= AIM OF THE EXERCISE =
From the first line to the last, give the data again exactly.

= TASK INPUT =
Segment Open

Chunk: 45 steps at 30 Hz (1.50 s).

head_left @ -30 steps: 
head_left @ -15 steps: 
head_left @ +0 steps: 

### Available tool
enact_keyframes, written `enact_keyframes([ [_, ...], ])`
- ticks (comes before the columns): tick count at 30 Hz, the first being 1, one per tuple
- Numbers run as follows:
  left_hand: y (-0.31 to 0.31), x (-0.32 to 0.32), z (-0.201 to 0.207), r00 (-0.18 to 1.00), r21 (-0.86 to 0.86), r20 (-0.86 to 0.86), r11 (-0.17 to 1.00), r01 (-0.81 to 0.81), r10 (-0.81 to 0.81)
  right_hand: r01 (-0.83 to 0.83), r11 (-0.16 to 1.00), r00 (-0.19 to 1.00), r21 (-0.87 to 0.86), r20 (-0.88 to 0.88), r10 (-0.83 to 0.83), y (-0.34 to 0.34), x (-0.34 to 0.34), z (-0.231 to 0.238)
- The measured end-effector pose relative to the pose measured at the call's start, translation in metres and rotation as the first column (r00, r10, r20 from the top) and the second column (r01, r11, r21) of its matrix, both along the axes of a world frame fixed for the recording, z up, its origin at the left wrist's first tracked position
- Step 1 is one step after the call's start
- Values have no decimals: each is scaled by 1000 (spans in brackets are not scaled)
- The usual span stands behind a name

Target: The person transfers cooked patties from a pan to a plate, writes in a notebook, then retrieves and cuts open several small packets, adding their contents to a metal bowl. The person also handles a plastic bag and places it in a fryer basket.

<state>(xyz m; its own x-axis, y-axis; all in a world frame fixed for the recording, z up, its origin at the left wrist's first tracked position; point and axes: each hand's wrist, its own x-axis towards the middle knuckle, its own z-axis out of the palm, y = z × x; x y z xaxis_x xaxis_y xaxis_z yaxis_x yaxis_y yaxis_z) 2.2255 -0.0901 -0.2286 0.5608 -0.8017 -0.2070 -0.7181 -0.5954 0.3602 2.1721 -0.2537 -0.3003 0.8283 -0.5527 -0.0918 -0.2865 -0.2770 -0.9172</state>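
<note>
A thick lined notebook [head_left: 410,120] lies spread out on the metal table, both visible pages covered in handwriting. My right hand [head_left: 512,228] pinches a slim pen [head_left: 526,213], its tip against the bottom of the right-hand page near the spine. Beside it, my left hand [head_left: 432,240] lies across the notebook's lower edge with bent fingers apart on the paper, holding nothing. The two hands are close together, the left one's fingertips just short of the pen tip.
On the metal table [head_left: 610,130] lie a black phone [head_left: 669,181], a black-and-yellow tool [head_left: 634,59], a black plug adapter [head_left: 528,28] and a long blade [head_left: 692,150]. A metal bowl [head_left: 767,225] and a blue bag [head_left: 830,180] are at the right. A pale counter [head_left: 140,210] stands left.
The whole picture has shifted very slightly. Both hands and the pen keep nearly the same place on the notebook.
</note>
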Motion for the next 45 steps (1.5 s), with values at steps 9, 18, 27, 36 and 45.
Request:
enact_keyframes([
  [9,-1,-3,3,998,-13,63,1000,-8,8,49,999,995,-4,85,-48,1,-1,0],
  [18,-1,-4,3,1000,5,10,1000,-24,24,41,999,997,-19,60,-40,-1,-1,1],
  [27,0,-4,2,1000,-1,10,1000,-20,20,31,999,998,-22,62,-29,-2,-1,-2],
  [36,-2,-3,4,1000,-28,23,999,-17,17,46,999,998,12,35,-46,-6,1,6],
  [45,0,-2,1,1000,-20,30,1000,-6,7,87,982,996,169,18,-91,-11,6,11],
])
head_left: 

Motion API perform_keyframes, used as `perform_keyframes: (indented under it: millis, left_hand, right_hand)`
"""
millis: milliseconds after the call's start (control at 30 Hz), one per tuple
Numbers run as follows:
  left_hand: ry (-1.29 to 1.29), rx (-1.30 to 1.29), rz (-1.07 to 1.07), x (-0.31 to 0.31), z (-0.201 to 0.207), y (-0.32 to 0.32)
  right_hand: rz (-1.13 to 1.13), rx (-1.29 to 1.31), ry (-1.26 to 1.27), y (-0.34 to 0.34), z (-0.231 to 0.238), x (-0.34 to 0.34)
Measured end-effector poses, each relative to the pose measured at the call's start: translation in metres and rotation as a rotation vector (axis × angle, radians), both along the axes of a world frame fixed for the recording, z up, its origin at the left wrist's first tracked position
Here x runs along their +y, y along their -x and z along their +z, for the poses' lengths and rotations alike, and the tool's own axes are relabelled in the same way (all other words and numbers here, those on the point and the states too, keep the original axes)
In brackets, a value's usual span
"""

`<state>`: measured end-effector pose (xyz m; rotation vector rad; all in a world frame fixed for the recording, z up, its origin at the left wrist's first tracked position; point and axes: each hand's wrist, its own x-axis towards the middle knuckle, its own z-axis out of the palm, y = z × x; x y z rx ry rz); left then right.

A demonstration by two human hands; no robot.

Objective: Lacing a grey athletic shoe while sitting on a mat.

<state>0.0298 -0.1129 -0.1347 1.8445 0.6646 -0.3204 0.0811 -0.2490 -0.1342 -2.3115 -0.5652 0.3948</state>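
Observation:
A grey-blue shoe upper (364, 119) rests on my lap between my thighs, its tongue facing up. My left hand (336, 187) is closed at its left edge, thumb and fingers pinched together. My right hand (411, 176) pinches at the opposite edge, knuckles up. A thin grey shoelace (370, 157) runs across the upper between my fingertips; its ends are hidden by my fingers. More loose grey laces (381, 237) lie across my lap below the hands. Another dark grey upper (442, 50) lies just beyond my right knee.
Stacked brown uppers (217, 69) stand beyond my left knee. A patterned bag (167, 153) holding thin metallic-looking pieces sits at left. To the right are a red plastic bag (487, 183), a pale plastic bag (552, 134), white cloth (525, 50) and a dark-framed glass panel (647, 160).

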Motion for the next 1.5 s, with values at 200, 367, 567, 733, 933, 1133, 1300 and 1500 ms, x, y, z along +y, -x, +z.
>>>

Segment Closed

= TASK ANSWER =
Chunk: 45 steps at 30 Hz (1.50 s).

head_left @ -30 steps: 
head_left @ -15 steps: 
head_left @ +0 steps: 

### Available tool
enact_keyframes, written `enact_keyframes([ [_, ...], ])`
- ticks (comes before the columns): tick count at 30 Hz, the first being 1, one per tuple
- Numbers run as follows:
  left_hand: y (-0.31 to 0.31), x (-0.32 to 0.32), z (-0.201 to 0.207), r00 (-0.18 to 1.00), r21 (-0.86 to 0.86), r20 (-0.86 to 0.86), r11 (-0.17 to 1.00), r01 (-0.81 to 0.81), r10 (-0.81 to 0.81)
  right_hand: r01 (-0.83 to 0.83), r11 (-0.16 to 1.00), r00 (-0.19 to 1.00), r21 (-0.87 to 0.86), r20 (-0.88 to 0.88), r10 (-0.83 to 0.83), y (-0.34 to 0.34), x (-0.34 to 0.34), z (-0.231 to 0.238)
- The measured end-effector pose relative to the pose measured at the call's start, translation in metres and rotation as the first column (r00, r10, r20 from the top) and the second column (r01, r11, r21) of its matrix, both along the axes of a world frame fixed for the recording, z up, its origin at the left wrist's first tracked position
- Step 1 is one step after the call's start
- Values have no decimals: each is scaled by 1000 (spans in brackets are not scaled)
- The usual span stands behind a name

Target: The person transfers cooked patties from a pan to a plate, writes in a notebook, then retrieves and cuts open several small packets, adding their contents to a metal bowl. The person also handles a plastic bag and places it in a fryer basket.

<state>(xyz m; its own x-axis, y-axis; all in a world frame fixed for the recording, z up, its origin at the left wrist's first tracked position; point and axes: each hand's wrist, its own x-axis towards the middle knuckle, its own z-axis out of the palm, y = z × x; x y z xaxis_x xaxis_y xaxis_z yaxis_x yaxis_y yaxis_z) 2.2255 -0.0901 -0.2286 0.5608 -0.8017 -0.2070 -0.7181 -0.5954 0.3602 2.1721 -0.2537 -0.3003 0.8283 -0.5527 -0.0918 -0.2865 -0.2770 -0.9172</state>
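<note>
A thick lined notebook [head_left: 410,120] lies spread out on the metal table, both visible pages covered in handwriting. My right hand [head_left: 512,228] pinches a slim pen [head_left: 526,213], its tip against the bottom of the right-hand page near the spine. Beside it, my left hand [head_left: 432,240] lies across the notebook's lower edge with bent fingers apart on the paper, holding nothing. The two hands are close together, the left one's fingertips just short of the pen tip.
On the metal table [head_left: 610,130] lie a black phone [head_left: 669,181], a black-and-yellow tool [head_left: 634,59], a black plug adapter [head_left: 528,28] and a long blade [head_left: 692,150]. A metal bowl [head_left: 767,225] and a blue bag [head_left: 830,180] are at the right. A pale counter [head_left: 140,210] stands left.
The whole picture has shifted very slightly. Both hands and the pen keep nearly the same place on the notebook.
</note>
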Motion for the next 45 steps (1.5 s), with values at steps 9, 18, 27, 36 and 45.
Request:
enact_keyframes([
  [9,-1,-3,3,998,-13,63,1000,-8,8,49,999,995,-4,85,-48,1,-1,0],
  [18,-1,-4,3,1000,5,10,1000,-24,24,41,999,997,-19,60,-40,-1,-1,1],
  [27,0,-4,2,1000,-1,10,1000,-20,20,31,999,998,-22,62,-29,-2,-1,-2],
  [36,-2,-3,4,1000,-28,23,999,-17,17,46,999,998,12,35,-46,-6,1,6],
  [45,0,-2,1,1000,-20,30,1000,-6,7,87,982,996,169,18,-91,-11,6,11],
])
head_left: 

Motion API perform_keyframes, used as `perform_keyframes: (indented under it: millis, left_hand, right_hand)`
"""
millis: milliseconds after the call's start (control at 30 Hz), one per tuple
Numbers run as follows:
  left_hand: ry (-1.29 to 1.29), rx (-1.30 to 1.29), rz (-1.07 to 1.07), x (-0.31 to 0.31), z (-0.201 to 0.207), y (-0.32 to 0.32)
  right_hand: rz (-1.13 to 1.13), rx (-1.29 to 1.31), ry (-1.26 to 1.27), y (-0.34 to 0.34), z (-0.231 to 0.238), x (-0.34 to 0.34)
Measured end-effector poses, each relative to the pose measured at the call's start: translation in metres and rotation as a rotation vector (axis × angle, radians), both along the axes of a world frame fixed for the recording, z up, its origin at the left wrist's first tracked position
Here x runs along their +y, y along their -x and z along their +z, for the poses' lengths and rotations alike, and the tool's own axes are relabelled in the same way (all other words and numbers here, those on the point and the states too, keep the original axes)
In brackets, a value's usual span
"""

`<state>`: measured end-effector pose (xyz m; rotation vector rad; all in a world frame fixed for the recording, z up, its origin at the left wrist's first tracked position; point and axes: each hand's wrist, its own x-axis towards the middle knuckle, its own z-axis out of the palm, y = z × x; x y z rx ry rz); left then right.

A demonstration by two human hands; no robot.

Objective: Lacing a grey athletic shoe while sitting on a mat.

<state>0.0298 -0.1129 -0.1347 1.8445 0.6646 -0.3204 0.0811 -0.2490 -0.1342 -2.3115 -0.5652 0.3948</state>
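Observation:
A grey-blue shoe upper (364, 119) rests on my lap between my thighs, its tongue facing up. My left hand (336, 187) is closed at its left edge, thumb and fingers pinched together. My right hand (411, 176) pinches at the opposite edge, knuckles up. A thin grey shoelace (370, 157) runs across the upper between my fingertips; its ends are hidden by my fingers. More loose grey laces (381, 237) lie across my lap below the hands. Another dark grey upper (442, 50) lies just beyond my right knee.
Stacked brown uppers (217, 69) stand beyond my left knee. A patterned bag (167, 153) holding thin metallic-looking pieces sits at left. To the right are a red plastic bag (487, 183), a pale plastic bag (552, 134), white cloth (525, 50) and a dark-framed glass panel (647, 160).
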
Motion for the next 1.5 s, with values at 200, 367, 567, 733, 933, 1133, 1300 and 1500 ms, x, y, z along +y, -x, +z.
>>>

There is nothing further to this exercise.